### Task prompt
Output exactly, with nothing added, the entries from the first line through the line with "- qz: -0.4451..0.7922".
==== Information supplied
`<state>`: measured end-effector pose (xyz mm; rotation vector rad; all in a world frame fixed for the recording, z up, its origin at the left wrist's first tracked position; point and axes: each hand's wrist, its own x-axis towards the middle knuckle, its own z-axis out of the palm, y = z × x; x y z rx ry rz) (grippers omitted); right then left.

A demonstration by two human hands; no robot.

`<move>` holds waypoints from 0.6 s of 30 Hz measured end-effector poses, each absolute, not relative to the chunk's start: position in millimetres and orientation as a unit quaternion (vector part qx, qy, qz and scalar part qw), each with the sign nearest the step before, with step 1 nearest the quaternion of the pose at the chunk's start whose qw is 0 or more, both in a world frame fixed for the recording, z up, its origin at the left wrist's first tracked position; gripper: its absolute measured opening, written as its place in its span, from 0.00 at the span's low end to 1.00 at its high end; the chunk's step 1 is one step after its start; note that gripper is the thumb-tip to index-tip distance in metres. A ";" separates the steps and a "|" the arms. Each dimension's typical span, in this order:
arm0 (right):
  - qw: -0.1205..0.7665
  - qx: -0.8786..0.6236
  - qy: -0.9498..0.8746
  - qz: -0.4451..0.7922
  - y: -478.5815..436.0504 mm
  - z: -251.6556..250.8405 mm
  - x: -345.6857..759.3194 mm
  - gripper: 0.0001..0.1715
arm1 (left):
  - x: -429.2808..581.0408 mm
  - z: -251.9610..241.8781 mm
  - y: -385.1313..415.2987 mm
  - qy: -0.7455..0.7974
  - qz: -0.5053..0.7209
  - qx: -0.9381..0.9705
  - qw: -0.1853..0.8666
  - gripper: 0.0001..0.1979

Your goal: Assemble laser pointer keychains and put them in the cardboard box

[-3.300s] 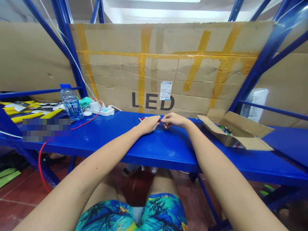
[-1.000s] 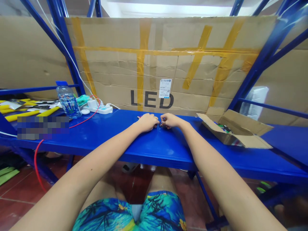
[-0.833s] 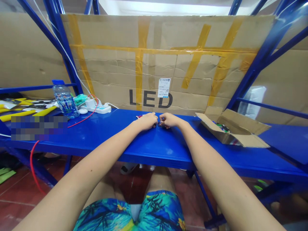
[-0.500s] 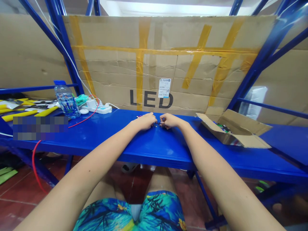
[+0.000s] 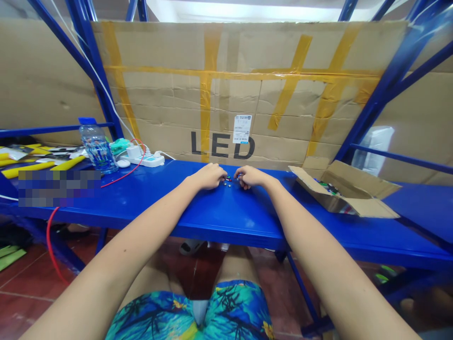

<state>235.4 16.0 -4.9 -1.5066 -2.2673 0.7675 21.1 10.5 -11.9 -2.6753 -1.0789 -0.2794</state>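
My left hand [image 5: 211, 176] rests low over the blue table with its fingers curled and their tips together. What those fingers hold, if anything, is too small to make out. Across a narrow gap, my right hand [image 5: 249, 177] pinches something tiny that I cannot identify. Between the hands lie small red and green pieces [image 5: 229, 179], nearest to the left fingertips. A small shiny round piece [image 5: 230, 185] sits on the tabletop just in front of them, with a similar one beside it.
To the right stands an open cardboard box [image 5: 348, 198] with small coloured parts inside. A water bottle [image 5: 97, 148], a white power strip [image 5: 150, 159] and a red cable [image 5: 123, 177] are on the left. Behind the table [image 5: 226, 212] rises a large taped cardboard sheet [image 5: 170, 108].
My left hand has shifted slightly left, away from the right one. Red and green pieces now show in the gap. The right hand has hardly moved, its fingers still pinched.
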 end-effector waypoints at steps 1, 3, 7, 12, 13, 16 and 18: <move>0.158 -0.525 -0.789 0.278 16.7 -5.0 235.2 0.12 | 20.5 -11.6 10.0 -0.377 -0.096 -0.914 0.115 0.13; 0.165 -0.525 -0.781 0.295 17.4 -4.8 234.1 0.11 | 20.0 -10.7 8.0 -0.396 -0.101 -0.908 0.094 0.14; 0.169 -0.534 -0.768 0.310 13.7 -1.2 229.1 0.09 | 22.4 -8.7 1.6 -0.404 -0.126 -0.904 0.055 0.15; 0.163 -0.534 -0.786 0.264 6.6 4.1 226.5 0.04 | 26.3 -10.1 -1.3 -0.386 -0.114 -0.914 0.045 0.13; 0.161 -0.528 -0.795 0.250 6.3 4.0 227.0 0.04 | 26.7 -10.8 -1.0 -0.386 -0.114 -0.914 0.047 0.12; 0.152 -0.504 -0.818 0.231 7.1 1.4 229.3 0.07 | 27.2 -12.6 0.7 -0.386 -0.109 -0.915 0.052 0.11; 0.143 -0.483 -0.831 0.235 8.2 -1.2 230.8 0.08 | 27.1 -13.4 1.7 -0.387 -0.103 -0.915 0.056 0.10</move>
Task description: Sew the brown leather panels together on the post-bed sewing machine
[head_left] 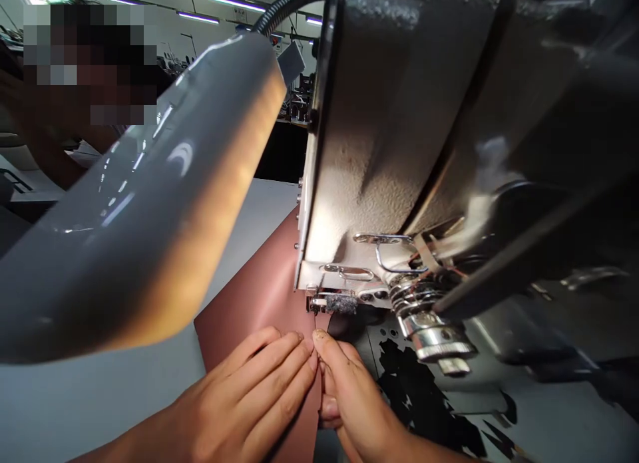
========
### Exercise response
`<state>`: measured end-effector pose (xyz mm; rotation vector rad; all in a world frame fixed for the recording, z up, its origin at the left wrist's first tracked position; point and axes: each hand's wrist, its own x-axis towards the middle knuckle, its own z-axis out of the palm, y = z × x; x y z rx ry rz) (grippers omitted); right then left.

A demonstration by two human hands; no robot.

`<move>` holds waypoints from 0.6 s of 30 Hz measured end-effector poses, each absolute, not relative to the chunk's start: position in millimetres and orientation as a unit quaternion (vector part qx, qy, qz and scalar part qw), each with the sign nearest the step before, with step 1 nearest the quaternion of the pose at the chunk's start whose qw is 0 or more, both in a world frame fixed for the recording, z up, its origin at the left wrist's first tracked position; gripper: its absolute measured opening, written as its place in its span, from 0.00 at the span's low end to 1.00 at its high end; the chunk's step 1 is one step after its start; note that gripper is the thumb-tip to index-tip distance in metres. A ";" separates the steps and a "|" the arms. Each dimension's typical span, in this order:
arm0 (right):
  - qw: -0.1205..0.7665
  - qx: -0.8786..0.6236
  - qy: -0.9498..0.8746
  - qz: -0.4451..0.7922

The requested output is now complete.